### Task description:
Using the listing below, retype exactly the lines starting at the one with "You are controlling" and ending at the one with "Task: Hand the", and include both.

### Data for analysis:

###

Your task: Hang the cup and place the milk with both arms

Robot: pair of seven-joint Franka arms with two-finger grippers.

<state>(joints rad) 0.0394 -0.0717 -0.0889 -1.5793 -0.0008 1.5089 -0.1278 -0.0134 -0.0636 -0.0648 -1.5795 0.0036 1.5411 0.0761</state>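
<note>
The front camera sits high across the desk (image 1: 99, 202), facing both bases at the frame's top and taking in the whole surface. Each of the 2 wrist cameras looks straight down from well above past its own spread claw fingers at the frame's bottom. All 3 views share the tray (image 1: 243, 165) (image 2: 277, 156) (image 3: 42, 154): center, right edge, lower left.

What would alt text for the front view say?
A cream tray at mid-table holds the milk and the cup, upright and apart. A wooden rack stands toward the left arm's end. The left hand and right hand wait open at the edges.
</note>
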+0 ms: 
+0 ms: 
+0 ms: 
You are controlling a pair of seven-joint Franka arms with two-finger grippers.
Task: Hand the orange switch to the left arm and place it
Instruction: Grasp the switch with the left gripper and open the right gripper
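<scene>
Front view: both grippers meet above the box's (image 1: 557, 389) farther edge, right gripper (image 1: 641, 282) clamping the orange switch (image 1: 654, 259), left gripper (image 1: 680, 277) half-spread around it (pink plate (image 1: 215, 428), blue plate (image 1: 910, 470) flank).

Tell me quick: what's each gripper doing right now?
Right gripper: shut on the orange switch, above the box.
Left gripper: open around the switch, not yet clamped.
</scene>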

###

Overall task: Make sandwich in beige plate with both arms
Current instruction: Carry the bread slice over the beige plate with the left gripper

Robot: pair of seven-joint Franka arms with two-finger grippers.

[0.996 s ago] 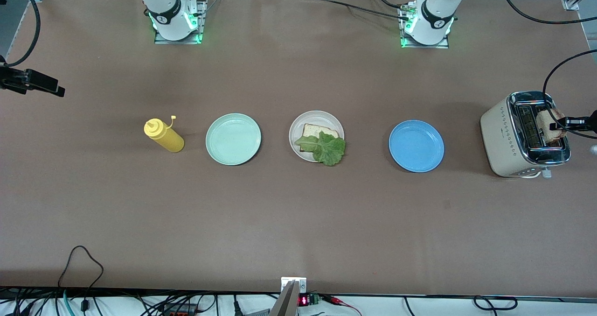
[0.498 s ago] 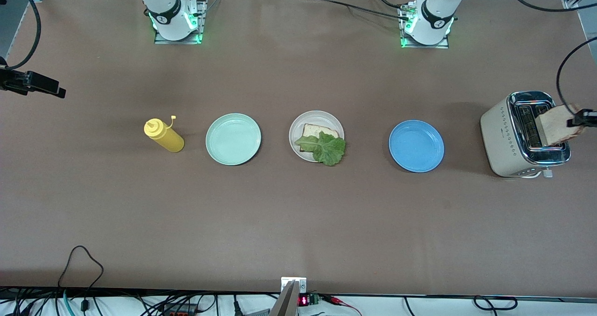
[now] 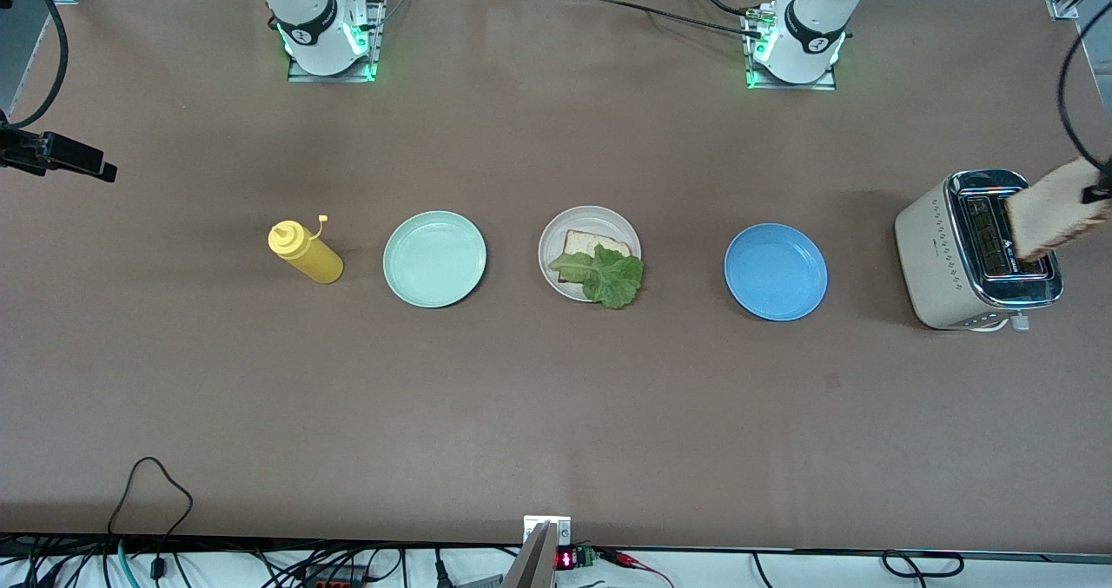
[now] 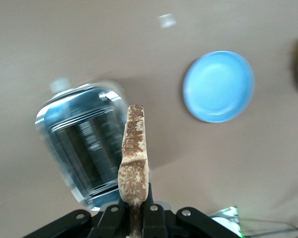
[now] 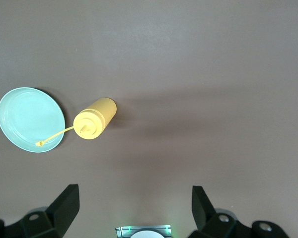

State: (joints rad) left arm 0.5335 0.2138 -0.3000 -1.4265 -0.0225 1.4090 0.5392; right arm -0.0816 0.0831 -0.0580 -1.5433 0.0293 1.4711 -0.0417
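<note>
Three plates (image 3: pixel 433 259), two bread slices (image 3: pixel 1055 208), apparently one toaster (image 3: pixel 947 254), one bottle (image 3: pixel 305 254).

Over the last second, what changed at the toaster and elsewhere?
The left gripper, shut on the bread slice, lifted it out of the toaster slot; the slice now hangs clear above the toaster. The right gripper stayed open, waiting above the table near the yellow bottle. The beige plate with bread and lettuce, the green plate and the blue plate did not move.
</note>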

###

### Your response:
You are controlling a pair of seven-joint Franka arms with two-finger grippers.
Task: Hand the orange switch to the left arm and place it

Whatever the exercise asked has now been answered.